コレステロールは細胞膜の成分やホルモンの材料となる、体にとって不可欠な物質です。 しかし、血液中の**LDLコレステロール(悪玉コレステロール)**が増えすぎると、動脈硬化を引き起こし、心筋梗塞や脳梗塞など、命に関わる病気の原因となります。
コレステロールが高くなる原因
1:食生活の乱れ: コレステロールを多く含む食品の摂りすぎ
2:運動不足、肥満
3:他の病気: 甲状腺機能低下症、糖尿病、ネフローゼ症候群など
4:その他: 遺伝的な要因(家族性高コレステロール血症)、女性の閉経後など

他に特別のものとして、日本では500人に1人位の高頻度でみられる「家族性高コレステロール血症」という、遺伝性の高コレステロール血症があります。肝臓から胆汁で排出する能力が通常の半分程度しかないために高値になるのです。食べ過ぎで肥満でもないのに、コレステロールが300mm/Hg以上もあるなどの場合はその可能性があります。家族性高コレステロール血症の場合は、異常な高値になることから、特に継続した治療が必要です。

治療や療養に関してのアドバイス
コレステロール値が250以上の場合に、アキレス腱の厚みが9mm以上あることや黄色腫という黄色い固まりが目の上などにできているなどがあれば、両親などの状況を調べて家族性高コレステロール血症の診断をします。しかし、家族ぐるみで美食家で肥満の場合は食事療法の誤りのために高コレステロール血症になっているとも考えられます。

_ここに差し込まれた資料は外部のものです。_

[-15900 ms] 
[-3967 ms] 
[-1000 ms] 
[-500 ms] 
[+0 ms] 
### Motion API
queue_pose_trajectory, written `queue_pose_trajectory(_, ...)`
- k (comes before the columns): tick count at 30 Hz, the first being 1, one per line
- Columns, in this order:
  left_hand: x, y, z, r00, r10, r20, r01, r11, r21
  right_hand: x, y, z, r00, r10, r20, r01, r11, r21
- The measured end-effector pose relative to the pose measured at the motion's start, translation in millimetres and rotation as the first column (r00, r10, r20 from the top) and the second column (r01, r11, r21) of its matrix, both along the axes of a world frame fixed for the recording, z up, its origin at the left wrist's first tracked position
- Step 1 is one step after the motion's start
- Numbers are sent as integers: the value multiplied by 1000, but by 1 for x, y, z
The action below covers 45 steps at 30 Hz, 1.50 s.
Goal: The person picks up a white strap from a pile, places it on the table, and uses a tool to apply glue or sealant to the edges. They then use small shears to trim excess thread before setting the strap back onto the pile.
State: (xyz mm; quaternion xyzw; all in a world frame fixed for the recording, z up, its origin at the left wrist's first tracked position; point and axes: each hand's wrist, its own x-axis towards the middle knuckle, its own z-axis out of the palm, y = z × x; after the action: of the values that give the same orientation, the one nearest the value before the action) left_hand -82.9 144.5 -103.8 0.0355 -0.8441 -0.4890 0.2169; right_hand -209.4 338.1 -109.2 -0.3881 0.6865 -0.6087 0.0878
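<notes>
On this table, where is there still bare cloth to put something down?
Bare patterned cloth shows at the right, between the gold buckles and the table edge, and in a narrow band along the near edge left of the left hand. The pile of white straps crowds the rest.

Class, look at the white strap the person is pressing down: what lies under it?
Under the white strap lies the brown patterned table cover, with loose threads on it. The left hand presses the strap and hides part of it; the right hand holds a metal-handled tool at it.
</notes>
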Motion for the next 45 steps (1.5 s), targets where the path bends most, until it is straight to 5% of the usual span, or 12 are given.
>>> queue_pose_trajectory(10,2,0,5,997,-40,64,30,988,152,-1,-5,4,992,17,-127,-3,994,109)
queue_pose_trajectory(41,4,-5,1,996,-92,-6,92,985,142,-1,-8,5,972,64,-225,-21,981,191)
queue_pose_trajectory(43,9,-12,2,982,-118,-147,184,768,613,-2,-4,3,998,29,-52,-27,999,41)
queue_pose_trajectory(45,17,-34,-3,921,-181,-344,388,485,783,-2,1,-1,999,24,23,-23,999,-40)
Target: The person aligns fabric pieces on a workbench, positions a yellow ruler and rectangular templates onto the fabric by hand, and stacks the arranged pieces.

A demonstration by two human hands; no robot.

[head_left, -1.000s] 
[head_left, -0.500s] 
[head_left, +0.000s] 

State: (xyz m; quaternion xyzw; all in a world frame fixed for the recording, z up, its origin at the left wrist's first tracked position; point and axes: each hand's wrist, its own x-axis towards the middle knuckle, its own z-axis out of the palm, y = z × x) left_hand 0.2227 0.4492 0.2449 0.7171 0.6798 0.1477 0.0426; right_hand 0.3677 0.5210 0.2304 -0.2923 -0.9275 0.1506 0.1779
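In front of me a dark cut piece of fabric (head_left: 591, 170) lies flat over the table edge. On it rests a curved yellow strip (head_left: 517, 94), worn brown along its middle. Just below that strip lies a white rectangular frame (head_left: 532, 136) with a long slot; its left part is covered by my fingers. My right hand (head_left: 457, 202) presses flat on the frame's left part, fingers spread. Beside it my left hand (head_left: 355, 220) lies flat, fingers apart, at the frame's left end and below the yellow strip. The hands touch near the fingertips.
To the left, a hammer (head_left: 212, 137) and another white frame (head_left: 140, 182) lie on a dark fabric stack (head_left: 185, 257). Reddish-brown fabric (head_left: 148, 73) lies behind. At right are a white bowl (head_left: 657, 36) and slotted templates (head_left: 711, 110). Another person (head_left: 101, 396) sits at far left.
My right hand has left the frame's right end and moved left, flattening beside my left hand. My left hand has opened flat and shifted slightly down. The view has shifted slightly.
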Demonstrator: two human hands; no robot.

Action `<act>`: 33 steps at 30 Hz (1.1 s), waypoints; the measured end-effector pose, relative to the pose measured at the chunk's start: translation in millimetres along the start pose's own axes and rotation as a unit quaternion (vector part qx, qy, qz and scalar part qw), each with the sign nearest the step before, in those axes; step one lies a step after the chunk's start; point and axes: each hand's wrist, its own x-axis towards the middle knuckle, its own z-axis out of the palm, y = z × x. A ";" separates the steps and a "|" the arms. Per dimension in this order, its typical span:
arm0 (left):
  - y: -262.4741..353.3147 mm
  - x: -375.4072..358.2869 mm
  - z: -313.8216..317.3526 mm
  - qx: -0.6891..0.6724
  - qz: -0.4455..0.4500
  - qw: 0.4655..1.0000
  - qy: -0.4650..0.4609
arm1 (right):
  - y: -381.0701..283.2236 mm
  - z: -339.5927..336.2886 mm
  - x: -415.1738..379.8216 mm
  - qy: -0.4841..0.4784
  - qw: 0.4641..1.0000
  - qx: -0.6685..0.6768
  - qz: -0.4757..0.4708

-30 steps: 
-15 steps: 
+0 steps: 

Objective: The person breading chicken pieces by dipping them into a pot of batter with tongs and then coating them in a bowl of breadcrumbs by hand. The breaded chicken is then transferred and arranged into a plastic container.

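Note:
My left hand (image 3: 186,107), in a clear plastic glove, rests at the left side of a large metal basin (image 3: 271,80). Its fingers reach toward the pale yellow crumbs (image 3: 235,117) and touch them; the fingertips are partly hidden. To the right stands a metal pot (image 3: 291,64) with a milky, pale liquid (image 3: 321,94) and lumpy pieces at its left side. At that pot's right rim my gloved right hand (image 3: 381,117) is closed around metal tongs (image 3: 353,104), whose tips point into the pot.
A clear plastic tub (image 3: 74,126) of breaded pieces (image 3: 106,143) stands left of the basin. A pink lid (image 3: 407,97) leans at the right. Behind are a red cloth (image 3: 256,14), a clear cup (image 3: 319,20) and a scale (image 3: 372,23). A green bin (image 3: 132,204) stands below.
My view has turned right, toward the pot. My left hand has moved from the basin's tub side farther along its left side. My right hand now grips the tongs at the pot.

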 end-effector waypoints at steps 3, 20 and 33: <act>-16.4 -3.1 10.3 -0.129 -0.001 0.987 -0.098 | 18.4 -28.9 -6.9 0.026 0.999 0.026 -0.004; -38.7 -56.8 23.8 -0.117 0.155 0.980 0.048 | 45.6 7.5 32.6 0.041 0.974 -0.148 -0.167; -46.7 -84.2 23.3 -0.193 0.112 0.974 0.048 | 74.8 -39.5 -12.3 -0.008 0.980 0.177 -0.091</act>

高コレステロール血症(脂質異常症)の治療の基本は生活習慣の改善です。
- 食事療法: 卵黄や肉類の脂身、バターなどの乳製品を控えめにし、食物繊維が豊富な野菜・海藻類や、良質な油を含む青魚(サバ、イワシなど)を中心としたバランスの良い食事を心がけましょう。
- 運動療法: ウォーキングなどの適度な有酸素運動を習慣にしましょう。
- 薬物療法: 食事療法や運動療法で十分に改善しない場合、コレステロールの合成を抑える薬や、小腸からの吸収を妨げる薬などを使います。 家族性高コレステロール血症など、特に数値が高い場合は、早期からの薬物治療が重要です。
ご自身が脂質異常症と診断されたら、お子さんや兄弟姉妹など、ご家族も一度検査を受けることをお勧めします。